• _What needs to be done_:
Pick each line containing the word "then" out of the data below.

(Data provided begins)

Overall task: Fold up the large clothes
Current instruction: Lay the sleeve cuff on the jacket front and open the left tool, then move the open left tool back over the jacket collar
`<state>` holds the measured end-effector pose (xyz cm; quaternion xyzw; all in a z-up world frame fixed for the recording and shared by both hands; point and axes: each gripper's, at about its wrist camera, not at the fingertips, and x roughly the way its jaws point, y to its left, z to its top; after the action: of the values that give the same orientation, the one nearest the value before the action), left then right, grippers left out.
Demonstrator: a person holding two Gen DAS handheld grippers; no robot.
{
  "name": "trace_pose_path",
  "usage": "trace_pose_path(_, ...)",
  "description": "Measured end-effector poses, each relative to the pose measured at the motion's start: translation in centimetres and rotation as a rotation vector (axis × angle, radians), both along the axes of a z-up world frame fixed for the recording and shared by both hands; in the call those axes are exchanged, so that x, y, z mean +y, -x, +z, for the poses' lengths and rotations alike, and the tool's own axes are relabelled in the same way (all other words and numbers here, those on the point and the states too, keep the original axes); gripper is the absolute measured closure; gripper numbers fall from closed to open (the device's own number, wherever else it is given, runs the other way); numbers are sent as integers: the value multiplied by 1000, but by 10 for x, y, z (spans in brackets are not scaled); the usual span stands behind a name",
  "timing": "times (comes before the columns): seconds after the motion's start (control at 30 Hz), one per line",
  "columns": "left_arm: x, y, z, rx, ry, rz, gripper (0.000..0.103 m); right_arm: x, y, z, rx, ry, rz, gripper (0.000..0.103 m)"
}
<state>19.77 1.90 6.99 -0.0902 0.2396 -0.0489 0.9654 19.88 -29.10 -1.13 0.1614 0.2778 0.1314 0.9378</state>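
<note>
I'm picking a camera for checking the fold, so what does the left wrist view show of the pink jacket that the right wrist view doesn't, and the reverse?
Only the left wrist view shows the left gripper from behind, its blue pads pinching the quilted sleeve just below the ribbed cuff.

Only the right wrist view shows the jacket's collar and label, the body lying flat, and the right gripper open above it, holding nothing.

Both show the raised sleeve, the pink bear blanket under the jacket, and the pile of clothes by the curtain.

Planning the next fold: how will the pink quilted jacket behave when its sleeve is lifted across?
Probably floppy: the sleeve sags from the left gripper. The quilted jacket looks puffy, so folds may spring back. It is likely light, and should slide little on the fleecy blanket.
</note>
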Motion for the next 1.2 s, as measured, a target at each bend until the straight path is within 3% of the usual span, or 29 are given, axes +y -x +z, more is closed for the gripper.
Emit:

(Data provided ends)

• _Result for this task_:
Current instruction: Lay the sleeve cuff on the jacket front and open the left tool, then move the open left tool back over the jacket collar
`<state>` holds the measured end-effector pose (xyz cm; quaternion xyzw; all in a z-up world frame fixed for the recording and shared by both hands; point and axes: each gripper's, at about its wrist camera, not at the fingertips, and x roughly the way its jaws point, y to its left, z to its top; after the action: of the values that give the same orientation, the one nearest the value before the action), left then right, grippers left out.

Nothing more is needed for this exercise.